**YOUR TASK:** Copy out each line of the data holding "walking".

** Opening DATA BELOW block **

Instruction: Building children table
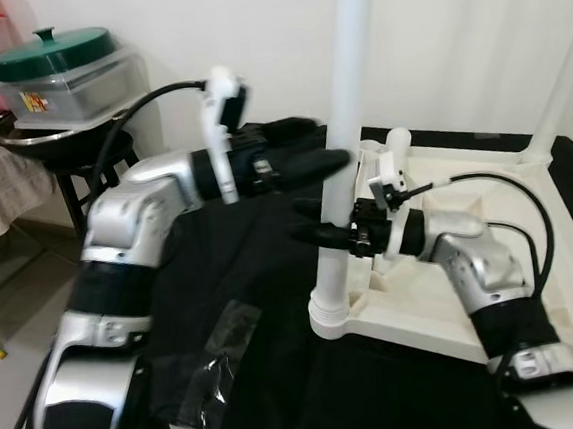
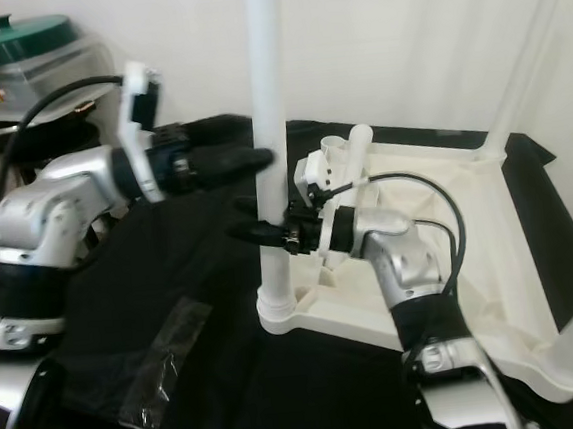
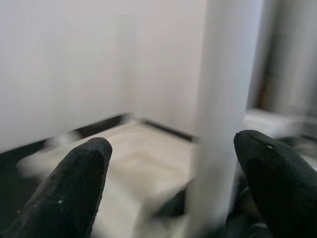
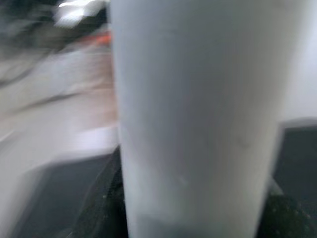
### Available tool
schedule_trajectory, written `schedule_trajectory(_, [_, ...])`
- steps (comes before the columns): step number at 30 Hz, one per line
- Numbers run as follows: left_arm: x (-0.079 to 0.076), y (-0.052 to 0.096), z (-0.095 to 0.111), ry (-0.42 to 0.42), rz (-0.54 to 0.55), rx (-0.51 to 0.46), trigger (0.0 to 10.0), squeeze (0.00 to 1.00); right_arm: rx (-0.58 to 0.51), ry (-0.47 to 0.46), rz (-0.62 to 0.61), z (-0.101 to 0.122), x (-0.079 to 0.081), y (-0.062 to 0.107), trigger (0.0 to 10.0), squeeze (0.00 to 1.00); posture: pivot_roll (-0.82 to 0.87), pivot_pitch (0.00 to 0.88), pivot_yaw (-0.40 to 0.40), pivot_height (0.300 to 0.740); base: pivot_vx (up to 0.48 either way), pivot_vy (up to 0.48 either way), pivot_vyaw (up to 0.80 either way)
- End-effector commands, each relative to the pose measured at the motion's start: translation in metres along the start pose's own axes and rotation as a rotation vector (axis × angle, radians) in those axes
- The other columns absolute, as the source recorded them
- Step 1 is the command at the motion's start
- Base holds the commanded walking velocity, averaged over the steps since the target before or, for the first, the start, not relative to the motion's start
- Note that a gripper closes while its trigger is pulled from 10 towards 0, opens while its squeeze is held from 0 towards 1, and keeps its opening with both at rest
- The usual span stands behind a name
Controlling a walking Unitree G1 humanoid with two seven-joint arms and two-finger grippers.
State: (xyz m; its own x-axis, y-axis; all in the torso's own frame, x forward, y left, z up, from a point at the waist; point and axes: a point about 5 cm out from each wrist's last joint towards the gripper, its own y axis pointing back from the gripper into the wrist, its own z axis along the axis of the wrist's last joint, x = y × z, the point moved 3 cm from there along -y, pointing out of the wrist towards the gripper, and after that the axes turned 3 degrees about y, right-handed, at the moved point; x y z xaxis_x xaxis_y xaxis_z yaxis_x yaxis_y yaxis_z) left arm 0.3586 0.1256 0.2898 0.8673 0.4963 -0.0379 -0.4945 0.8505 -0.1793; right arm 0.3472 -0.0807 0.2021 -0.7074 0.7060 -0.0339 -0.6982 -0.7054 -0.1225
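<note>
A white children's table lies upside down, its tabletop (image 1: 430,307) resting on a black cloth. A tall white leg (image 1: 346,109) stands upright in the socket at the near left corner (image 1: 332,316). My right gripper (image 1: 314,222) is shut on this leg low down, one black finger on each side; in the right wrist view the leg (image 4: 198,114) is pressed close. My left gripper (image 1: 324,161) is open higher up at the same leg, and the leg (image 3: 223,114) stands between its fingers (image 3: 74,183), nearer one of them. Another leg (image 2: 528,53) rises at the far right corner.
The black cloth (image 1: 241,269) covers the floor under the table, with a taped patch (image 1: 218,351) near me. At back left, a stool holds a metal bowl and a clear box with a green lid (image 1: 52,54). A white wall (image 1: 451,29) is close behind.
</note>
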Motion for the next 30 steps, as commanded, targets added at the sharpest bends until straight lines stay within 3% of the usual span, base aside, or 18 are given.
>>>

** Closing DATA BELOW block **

**ANSWER BOX:**
- Base holds the commanded walking velocity, averaged over the steps since the target before or, for the first, the start, not relative to the motion's start
Controlling a walking Unitree G1 humanoid with two seven-joint arms and two-finger grippers.

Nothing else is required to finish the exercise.